A federal judge Thursday ordered a temporary block on the JEDI cloud contract, which was awarded to Microsoft, in response to a suit filed by Amazon. Shares of Microsoft fell on the news, while Amazon's stock was down slightly.
A court notice announcing the injunction was filed on Thursday but wasn't public. It's unclear why the documents were sealed.
The Joint Enterprise Defense Infrastructure, or JEDI, cloud computing contract is intended to modernize the Pentagon's IT operations. The contract could be worth up to $10 billion for services rendered over as many as 10 years. Microsoft was awarded the contract on Oct. 25.
Amazon's cloud-computing arm, Amazon Web Services, is instructed to earmark $42 million for any "costs and damages" that could be incurred in the event that the "injunction was issued wrongfully," the filing states. Amazon must file a notice with the courts indicating it has obtained the $42 million by Feb. 20. Microsoft and Amazon must respond to the filing by Feb. 27.
Microsoft and the Department of Defense criticized the ruling.
Frank Shaw, Microsoft's corporate vice president of communications, told CNBC in a statement: "While we are disappointed with the additional delay we believe that we will ultimately be able to move forward with the work to make sure those who serve our country can access the new technology they urgently require. We have confidence in the Department of Defense, and we believe the facts will show they ran a detailed, thorough and fair process in determining the needs of the warfighter were best met by Microsoft."
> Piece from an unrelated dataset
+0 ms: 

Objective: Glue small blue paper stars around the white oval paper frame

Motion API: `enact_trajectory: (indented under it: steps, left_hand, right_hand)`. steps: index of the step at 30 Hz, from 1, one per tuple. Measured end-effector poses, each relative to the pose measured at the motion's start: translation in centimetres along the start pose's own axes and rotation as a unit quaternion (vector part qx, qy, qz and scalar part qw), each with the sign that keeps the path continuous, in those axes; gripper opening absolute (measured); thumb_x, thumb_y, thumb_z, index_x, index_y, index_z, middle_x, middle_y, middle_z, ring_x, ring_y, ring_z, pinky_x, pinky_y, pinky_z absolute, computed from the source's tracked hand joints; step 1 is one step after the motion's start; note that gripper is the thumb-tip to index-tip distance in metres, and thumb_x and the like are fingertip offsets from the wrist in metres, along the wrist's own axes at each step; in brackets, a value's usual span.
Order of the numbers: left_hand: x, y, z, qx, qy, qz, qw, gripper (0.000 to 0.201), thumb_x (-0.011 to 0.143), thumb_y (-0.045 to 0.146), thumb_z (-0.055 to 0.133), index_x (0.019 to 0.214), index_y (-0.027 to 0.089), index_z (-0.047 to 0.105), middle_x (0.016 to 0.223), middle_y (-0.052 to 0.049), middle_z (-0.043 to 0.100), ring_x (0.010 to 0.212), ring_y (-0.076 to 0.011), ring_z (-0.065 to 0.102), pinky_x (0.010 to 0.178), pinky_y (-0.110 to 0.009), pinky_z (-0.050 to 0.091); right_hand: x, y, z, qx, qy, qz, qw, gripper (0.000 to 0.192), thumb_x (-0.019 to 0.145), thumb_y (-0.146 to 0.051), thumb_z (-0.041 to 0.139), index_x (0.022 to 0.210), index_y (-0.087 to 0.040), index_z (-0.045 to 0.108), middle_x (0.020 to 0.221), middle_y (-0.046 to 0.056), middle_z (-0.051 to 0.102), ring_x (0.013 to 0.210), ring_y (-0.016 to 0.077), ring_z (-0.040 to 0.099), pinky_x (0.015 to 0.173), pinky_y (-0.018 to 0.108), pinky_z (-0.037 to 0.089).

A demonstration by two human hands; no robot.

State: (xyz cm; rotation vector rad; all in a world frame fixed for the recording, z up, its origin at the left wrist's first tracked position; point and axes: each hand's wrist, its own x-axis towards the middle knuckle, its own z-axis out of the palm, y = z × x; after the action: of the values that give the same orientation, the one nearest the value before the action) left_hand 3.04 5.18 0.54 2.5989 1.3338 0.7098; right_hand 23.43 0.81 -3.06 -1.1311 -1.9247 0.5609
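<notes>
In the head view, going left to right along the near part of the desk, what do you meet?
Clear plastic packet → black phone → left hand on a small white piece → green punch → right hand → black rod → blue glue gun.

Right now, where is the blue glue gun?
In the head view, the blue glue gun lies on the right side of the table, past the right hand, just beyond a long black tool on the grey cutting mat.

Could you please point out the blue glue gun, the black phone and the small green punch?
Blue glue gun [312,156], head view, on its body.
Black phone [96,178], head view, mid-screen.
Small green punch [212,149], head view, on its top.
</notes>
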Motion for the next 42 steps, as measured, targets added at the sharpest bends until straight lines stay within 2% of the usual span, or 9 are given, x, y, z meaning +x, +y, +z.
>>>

Department of Defense spokesperson Lt. Col. Robert Carver said, "We are disappointed in today's ruling and believe the actions taken in this litigation have unnecessarily delayed implementing DoD's modernization strategy and deprived our warfighters of a set of capabilities they urgently need. However, we are confident in our award of the JEDI cloud contract to Microsoft and remain focused on getting this critical capability into the hands of our warfighters as quickly and efficiently as possible.
Last month, AWS filed a formal motion asking the court to pause Microsoft's work on the JEDI cloud contract, claiming the evaluation process included "clear deficiencies, errors and unmistakable bias." The court granted that motion on Thursday.
In April, the Defense Department announced that Amazon and Microsoft were the two finalists to provide the contract, ruling out other contenders, such as IBM and Oracle. Then in July, President Donald Trump said he was looking into the contract after IBM and other companies protested the bidding process. Microsoft was ultimately awarded the contract last October.
Amazon has been protesting the move, saying that it was driven in part by Trump's bias against the company. Trump often criticizes Amazon and its CEO Jeff Bezos, who also owns The Washington Post, claiming the newspaper unfairly covers his administration.
Court documents filed last December laid out in greater detail why AWS is challenging the decision. In them, AWS alleged Trump launched "behind-the-scenes attacks" against the company, which caused it to lose out on the cloud contract. AWS has called for the Defense Department to terminate the award and conduct another review of the submitted proposals.
Earlier this week, Amazon said in newly unsealed court documents that it's looking to depose Trump, Defense Secretary Mark Esper and former Defense Secretary James Mattis as part of its protest of the JEDI cloud contract award. Amazon argues that it needs to hear from Trump to learn the scope of his involvement in the bidding process.
Amazon's top spokesperson Jay Carney told CNBC on Wednesday that the company is protesting the decision to make sure the award process was "free of political interference."
"All we're trying to do through this protest and this request for a legal review is to ensure that a proper decision was made on behalf of U.S. taxpayers," Carney, a former press secretary for President Barack Obama, told CNBC when asked about Amazon's move to depose Trump.
Microsoft has been staffing up in preparation for working on the JEDI project, despite Amazon's protest. The company made attempts to lure talent from defense contractors and other companies, while there were numerous job openings for people with security clearances. Brad Smith, Microsoft's president and chief legal officer, told CNBC that the company was "moving even faster" since the JEDI contract was awarded.